#### Exercise prompt:
Pull each line containing "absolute" out of the data and copy it.

#### Input for this task:
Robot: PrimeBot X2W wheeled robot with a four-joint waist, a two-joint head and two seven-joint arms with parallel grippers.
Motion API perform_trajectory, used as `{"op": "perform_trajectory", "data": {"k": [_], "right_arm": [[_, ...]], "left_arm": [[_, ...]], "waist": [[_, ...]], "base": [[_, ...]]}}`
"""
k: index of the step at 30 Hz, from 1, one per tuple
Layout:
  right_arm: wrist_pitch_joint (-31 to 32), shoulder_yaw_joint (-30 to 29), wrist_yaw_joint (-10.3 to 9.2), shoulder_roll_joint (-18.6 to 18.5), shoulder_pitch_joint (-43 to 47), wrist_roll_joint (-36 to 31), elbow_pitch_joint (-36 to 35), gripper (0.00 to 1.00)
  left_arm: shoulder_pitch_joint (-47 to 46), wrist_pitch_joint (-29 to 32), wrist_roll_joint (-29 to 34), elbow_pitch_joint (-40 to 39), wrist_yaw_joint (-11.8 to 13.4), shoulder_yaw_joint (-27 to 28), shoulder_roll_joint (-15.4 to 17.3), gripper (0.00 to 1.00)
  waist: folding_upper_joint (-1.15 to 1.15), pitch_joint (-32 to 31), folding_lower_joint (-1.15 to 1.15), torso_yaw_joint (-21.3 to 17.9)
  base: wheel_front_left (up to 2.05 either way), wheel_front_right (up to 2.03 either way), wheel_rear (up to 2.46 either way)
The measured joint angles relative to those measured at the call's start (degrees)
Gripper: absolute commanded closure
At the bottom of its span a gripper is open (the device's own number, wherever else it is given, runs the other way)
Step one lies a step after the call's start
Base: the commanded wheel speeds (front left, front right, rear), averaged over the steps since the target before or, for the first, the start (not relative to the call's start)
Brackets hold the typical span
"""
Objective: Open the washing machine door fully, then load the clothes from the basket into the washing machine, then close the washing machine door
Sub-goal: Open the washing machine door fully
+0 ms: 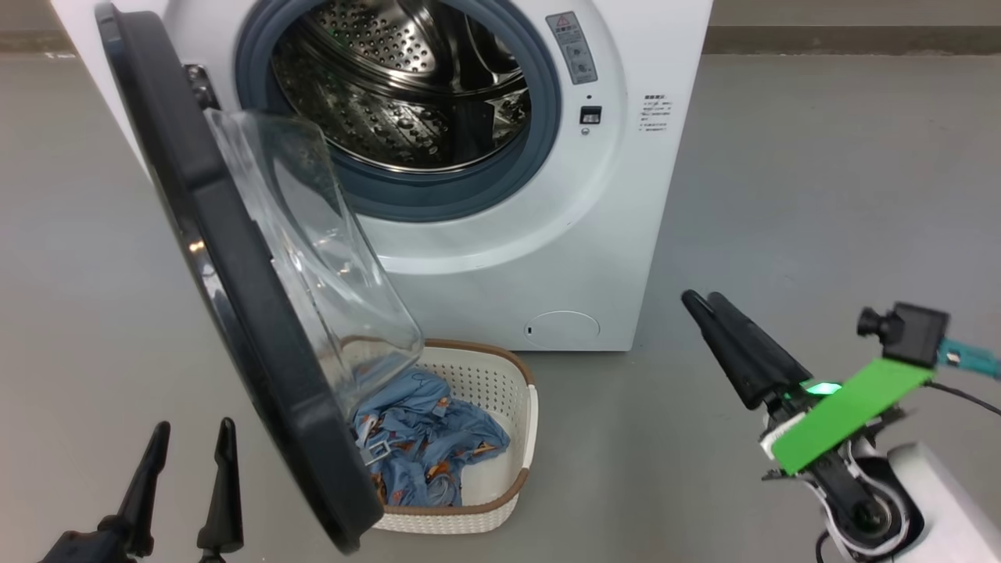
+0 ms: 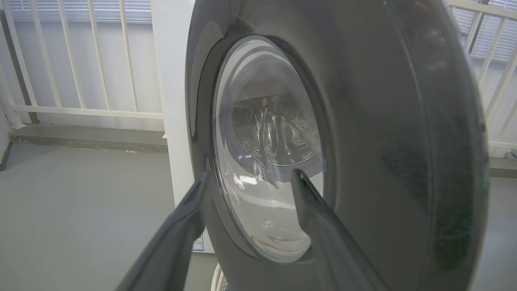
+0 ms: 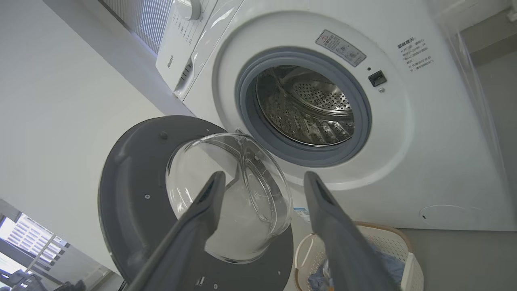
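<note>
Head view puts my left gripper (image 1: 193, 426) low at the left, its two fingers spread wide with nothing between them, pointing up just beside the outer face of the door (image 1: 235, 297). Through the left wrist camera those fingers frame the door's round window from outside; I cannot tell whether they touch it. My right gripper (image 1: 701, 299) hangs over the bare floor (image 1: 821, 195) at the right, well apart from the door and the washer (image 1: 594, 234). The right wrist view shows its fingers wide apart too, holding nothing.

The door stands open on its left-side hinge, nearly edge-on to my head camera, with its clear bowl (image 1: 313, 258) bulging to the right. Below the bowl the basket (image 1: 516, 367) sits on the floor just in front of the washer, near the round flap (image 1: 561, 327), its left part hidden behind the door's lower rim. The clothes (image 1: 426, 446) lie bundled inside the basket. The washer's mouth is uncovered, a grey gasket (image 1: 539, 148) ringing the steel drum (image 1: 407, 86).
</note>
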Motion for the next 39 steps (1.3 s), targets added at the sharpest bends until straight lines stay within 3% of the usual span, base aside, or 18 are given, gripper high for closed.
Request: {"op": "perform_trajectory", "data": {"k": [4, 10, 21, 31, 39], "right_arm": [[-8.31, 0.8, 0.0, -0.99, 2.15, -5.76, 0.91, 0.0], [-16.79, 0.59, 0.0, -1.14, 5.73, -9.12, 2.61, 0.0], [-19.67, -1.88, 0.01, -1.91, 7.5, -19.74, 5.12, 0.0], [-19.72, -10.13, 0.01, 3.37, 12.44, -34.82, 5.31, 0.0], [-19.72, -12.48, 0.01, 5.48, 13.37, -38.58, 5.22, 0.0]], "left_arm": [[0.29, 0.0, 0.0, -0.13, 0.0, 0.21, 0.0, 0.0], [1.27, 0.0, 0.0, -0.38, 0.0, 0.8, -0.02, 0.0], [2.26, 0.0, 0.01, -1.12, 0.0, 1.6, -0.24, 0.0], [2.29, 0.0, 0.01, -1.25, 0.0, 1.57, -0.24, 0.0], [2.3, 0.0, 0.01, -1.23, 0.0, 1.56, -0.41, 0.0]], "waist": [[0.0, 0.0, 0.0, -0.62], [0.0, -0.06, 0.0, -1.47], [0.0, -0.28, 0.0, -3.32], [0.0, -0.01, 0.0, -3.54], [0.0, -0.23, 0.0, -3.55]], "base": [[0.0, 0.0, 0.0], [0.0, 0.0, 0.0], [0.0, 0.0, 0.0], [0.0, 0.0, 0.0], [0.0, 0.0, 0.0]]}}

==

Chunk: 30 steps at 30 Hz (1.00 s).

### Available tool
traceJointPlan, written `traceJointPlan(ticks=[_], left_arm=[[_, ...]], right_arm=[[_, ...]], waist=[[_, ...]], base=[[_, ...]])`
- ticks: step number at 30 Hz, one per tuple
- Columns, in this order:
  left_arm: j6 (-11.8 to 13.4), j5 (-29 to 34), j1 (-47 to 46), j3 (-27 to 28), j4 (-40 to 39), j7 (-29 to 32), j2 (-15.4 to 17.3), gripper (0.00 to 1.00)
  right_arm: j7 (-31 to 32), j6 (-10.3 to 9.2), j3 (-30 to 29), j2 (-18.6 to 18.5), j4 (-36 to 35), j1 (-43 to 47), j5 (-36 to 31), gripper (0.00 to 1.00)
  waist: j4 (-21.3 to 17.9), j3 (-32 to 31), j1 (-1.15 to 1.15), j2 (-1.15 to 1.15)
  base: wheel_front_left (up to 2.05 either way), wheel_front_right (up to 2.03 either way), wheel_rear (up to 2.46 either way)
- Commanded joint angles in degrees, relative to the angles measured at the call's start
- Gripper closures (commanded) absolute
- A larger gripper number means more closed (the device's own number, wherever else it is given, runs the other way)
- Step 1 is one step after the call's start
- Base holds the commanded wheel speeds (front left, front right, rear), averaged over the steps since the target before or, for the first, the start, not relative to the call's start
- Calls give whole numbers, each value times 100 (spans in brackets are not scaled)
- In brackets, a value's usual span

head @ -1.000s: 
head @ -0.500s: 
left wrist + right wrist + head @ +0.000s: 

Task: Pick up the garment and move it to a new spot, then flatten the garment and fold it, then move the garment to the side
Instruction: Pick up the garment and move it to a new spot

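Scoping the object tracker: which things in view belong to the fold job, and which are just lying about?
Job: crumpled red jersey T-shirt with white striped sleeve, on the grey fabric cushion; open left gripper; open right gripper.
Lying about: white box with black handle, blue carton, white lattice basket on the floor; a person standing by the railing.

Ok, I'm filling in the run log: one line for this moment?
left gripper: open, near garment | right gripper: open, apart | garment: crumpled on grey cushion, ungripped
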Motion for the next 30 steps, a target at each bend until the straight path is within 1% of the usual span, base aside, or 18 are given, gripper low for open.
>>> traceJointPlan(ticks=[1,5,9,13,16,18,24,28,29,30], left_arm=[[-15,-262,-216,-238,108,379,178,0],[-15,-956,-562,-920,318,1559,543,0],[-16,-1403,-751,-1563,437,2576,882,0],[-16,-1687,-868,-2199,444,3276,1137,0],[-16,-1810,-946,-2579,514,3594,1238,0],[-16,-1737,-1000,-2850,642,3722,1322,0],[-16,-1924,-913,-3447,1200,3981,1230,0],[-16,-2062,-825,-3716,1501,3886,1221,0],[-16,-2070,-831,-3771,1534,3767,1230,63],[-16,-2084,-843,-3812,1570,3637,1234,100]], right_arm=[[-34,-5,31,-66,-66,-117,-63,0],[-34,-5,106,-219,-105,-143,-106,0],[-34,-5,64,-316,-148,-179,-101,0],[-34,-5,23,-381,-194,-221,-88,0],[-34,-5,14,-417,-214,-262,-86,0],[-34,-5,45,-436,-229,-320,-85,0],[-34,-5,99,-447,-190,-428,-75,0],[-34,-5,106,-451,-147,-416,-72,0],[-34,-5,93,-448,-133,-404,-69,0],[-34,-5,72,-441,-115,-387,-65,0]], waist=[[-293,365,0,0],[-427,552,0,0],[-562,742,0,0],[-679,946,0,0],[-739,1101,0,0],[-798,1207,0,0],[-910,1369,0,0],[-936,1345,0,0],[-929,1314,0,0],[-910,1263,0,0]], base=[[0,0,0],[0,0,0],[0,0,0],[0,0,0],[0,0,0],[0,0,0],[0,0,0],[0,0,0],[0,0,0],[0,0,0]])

#### Result of this exercise:
Gripper: absolute commanded closure
- Gripper closures (commanded) absolute

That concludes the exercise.